Trade of an evening after work for an hour ?? Lunch Time on a tablet ?? in the am before work depending on where you live time zone wise and if anything tradeable at that time. You haven't got to trade 8hrs per day to make a 2nd living off trading, 1 or 2 hours and big amounts will easily cover it.
$SPDR tracks the S&P500 and if the market in general goes up, SPDR goes up. Same with QQQ and some others. These are all ETFs or ETNs and trade just like stocks. Leveraged versions such as TQQQ or SQQQ work in similar manner except that they are designed to give higher maximum yields (and of course greater potential loss) at greater risk. Sometimes watching SPDR or QQQ can be like watching paint dry and you can use more action. Most of the time the unleveraged funds are better due to reduced risk to your investment or swing trading portfolio. Often the line between swing trading and investing is a fuzzy one. EOD refers to End Of Day price and volume. Most of the time you will be looking at daily charts, i.e. your bars will each cover a whole day. In this way, your attention is focused on the longer term trends. Your indicators can be anything from your Tarot cards to astrological charts to traveling forward in time. The old Mk1 eyeballs can be pretty good at figuring out trends along with the smushy gray stuff inside your skull. You should be able to look at a daily chart and get a pretty good idea of the trend. But most of us back this up with something such as VWAP or moving averages. Sometimes it is something more exotic like Ichimoku clouds or Alligator Oscillator or other improbable sounding things. VWAP is good because other people watch VWAP and the sentiment of the market can be kenned from it. 9EMA is popular. Some folks use a crossed moving average type thing. Me, I favor crossed Moving Volume Weighted Averages, one 3 bar and one 6 bar. I also usually have bollinger bands, either 9 or 20 bar on the chart, with upper and lower bands at 2 standard deviations away. Where theMVWAPs cross is usually a good buy or sell indicator, and sometimes I jump the gun and buy or sell as the two approach one another. Generally it is a good idea to use an indicator with a wide following so you are doing what everyone else is doing. I would urge you not to overthink this, though. The most important thing is to establish a set of trading rules for yourself and follow them.
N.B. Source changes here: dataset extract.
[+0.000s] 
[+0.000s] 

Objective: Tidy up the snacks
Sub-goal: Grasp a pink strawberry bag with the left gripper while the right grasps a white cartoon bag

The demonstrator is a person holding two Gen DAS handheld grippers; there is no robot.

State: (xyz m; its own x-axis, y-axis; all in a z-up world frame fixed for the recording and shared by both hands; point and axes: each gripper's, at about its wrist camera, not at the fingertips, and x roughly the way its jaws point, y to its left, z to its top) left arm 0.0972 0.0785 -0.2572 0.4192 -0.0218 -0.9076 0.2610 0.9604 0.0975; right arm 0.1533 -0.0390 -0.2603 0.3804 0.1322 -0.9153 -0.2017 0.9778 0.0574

Thanks, this is a really good post, I'm going to save this one. I definitely agree with you about looking at daily charts. Maybe even weekly? Are moving volume weighed averages a standard indicator as I don't see them on Trading View?
Yes. They call it "VWMA" in the built-in indicators. On any full chart, click on "Indicators" and choose "Built-ins". Scroll down and select "VWMA". To use my method, select it twice. You will now have two indicators named VWMA on your chart. You need to modify the settings so they aren't the same, at the very least. Else, you may as well have just one. Look at the first instance of VWMA. There is an eyeball looking icon that hides or shows it, in case your chart is too cluttered with indicators. The next icon puts you in the settings for it. The last, of course, deletes it. Open the settings. Set the inputs of the first one like above. Then the style. Color can be anything that is not confusing. Hit OK and then do the other one with a length of 6, and a strongly contrasting color that also is not confusing. Hit OK. Once you see something like this, experiment with different settings. Also I like to check another time frame on the chart before making a decision to buy or sell. For instance, if I am working a 5 minute chart, I will switch to 1 minute and see how it looks, too. Of course the smaller bar chart will react quicker, but the longer timeframe gives fewer false signals. Above is a day chart I brought up Friday when I bought some stuff to hold over the weekend and maybe beyond. You can see that when the gap begins to close, it is often a good time to make a move. When it has crossed over, the indication is pretty solid. It is having the volume in the equation that makes this more relevant, mechanically, than simple crossed price averages. Where ordinary crossed averages DO have an advantage, is that other traders are watching them, too, and you will if not buy or sell before the herd, at least buy or sell WITH the herd and not follow up in their trail dust. Try this with a couple dozen stocks at random and maybe the last couple dozen that you actually traded. Customize, and make it your own.